Reproduce each line of the material exactly as it reads.

== Segment start ==

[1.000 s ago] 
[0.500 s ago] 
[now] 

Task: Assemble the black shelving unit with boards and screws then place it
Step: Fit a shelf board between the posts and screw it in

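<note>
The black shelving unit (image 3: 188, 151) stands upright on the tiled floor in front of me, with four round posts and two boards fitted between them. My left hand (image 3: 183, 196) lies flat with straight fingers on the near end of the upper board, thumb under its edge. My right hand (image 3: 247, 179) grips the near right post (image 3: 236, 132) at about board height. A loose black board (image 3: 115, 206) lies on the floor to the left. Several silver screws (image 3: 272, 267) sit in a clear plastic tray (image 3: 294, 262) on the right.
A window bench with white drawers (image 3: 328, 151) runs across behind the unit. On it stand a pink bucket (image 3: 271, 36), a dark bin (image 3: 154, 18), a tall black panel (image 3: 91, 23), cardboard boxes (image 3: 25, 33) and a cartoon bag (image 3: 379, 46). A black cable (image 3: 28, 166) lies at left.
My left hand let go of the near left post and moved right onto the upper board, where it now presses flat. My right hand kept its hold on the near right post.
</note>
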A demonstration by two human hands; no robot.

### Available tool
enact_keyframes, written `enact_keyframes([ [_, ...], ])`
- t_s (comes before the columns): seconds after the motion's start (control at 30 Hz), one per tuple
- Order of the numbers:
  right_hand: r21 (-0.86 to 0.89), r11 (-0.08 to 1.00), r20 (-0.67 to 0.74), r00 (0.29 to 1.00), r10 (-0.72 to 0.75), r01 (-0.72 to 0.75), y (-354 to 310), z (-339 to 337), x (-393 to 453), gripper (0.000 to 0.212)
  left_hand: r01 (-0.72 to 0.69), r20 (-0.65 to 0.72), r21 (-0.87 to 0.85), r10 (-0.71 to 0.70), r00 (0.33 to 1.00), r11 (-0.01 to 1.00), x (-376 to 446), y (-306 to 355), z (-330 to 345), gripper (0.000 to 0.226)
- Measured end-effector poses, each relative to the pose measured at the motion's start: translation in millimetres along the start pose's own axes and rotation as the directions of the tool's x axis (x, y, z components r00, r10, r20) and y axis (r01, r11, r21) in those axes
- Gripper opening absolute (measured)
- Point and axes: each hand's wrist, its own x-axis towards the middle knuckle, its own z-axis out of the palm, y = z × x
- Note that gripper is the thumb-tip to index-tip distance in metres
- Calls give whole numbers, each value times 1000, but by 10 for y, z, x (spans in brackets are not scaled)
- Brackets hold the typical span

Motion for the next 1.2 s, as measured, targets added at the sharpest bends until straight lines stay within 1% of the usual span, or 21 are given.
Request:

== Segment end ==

▶ **Answer to the exercise**:
[1.000 s ago] 
[0.500 s ago] 
[now] 

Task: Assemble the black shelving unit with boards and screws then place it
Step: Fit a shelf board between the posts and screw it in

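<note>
The black shelving unit (image 3: 188, 151) stands upright on the tiled floor in front of me, with four round posts and two boards fitted between them. My left hand (image 3: 183, 196) lies flat with straight fingers on the near end of the upper board, thumb under its edge. My right hand (image 3: 247, 179) grips the near right post (image 3: 236, 132) at about board height. A loose black board (image 3: 115, 206) lies on the floor to the left. Several silver screws (image 3: 272, 267) sit in a clear plastic tray (image 3: 294, 262) on the right.
A window bench with white drawers (image 3: 328, 151) runs across behind the unit. On it stand a pink bucket (image 3: 271, 36), a dark bin (image 3: 154, 18), a tall black panel (image 3: 91, 23), cardboard boxes (image 3: 25, 33) and a cartoon bag (image 3: 379, 46). A black cable (image 3: 28, 166) lies at left.
My left hand let go of the near left post and moved right onto the upper board, where it now presses flat. My right hand kept its hold on the near right post.
</note>
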A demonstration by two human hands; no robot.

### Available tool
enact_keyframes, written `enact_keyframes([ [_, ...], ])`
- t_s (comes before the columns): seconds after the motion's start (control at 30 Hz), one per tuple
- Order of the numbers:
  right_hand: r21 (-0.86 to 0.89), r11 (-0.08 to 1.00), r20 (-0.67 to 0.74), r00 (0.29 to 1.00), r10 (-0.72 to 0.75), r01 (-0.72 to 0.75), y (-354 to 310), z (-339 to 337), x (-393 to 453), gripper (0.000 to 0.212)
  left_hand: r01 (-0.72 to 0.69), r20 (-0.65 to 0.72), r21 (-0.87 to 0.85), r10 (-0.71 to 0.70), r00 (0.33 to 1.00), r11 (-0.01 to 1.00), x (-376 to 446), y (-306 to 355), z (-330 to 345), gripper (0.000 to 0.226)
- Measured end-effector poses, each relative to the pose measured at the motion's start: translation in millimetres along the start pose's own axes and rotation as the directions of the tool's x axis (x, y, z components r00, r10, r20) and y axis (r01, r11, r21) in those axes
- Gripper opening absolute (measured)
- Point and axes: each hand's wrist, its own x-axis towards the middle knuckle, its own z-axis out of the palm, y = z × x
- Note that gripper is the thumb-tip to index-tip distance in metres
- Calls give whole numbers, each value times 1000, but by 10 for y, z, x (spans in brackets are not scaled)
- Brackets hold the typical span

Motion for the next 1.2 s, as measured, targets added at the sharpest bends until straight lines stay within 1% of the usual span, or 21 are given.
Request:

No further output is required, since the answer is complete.